▶ **WORK INSTRUCTIONS**:
Each line of the listing where "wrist" appears should be reported.

▶ **INFORMATION PROVIDED**:
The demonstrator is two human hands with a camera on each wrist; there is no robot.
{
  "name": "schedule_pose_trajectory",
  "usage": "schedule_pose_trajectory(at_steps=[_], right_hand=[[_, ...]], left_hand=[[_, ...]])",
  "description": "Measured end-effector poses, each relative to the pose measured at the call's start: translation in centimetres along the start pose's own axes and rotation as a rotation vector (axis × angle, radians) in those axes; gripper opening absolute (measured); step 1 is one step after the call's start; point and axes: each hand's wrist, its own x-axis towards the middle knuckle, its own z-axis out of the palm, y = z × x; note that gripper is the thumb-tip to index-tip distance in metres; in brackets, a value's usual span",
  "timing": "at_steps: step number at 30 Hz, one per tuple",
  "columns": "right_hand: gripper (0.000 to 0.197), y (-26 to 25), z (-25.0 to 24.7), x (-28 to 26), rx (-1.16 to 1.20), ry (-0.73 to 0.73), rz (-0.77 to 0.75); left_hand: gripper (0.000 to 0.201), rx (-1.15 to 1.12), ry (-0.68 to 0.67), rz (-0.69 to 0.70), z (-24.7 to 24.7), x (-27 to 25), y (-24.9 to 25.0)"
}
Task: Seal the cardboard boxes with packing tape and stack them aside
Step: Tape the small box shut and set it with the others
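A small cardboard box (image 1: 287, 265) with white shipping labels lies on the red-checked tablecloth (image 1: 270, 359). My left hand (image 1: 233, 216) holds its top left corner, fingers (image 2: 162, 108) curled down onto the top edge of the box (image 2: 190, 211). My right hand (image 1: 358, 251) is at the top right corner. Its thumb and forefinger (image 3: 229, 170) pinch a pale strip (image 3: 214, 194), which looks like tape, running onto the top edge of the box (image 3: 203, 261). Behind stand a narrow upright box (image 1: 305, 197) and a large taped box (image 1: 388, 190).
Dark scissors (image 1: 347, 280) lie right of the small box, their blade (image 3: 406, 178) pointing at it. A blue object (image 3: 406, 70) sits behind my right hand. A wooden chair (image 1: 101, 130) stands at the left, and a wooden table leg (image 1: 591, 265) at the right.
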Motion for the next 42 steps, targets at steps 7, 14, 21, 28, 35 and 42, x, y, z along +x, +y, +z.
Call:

▶ **OUTPUT**:
The demonstrator is two human hands with a camera on each wrist; there is no robot.
  "description": "Measured end-effector poses, each relative to the pose measured at the call's start: translation in centimetres along the start pose's own axes and rotation as a rotation vector (axis × angle, radians) in those axes; gripper opening absolute (measured); step 1 is one step after the call's start; point and axes: each hand's wrist, its own x-axis towards the middle knuckle, its own z-axis out of the palm, y = z × x; note that gripper is the thumb-tip to index-tip distance in metres; in brackets, a value's usual span",

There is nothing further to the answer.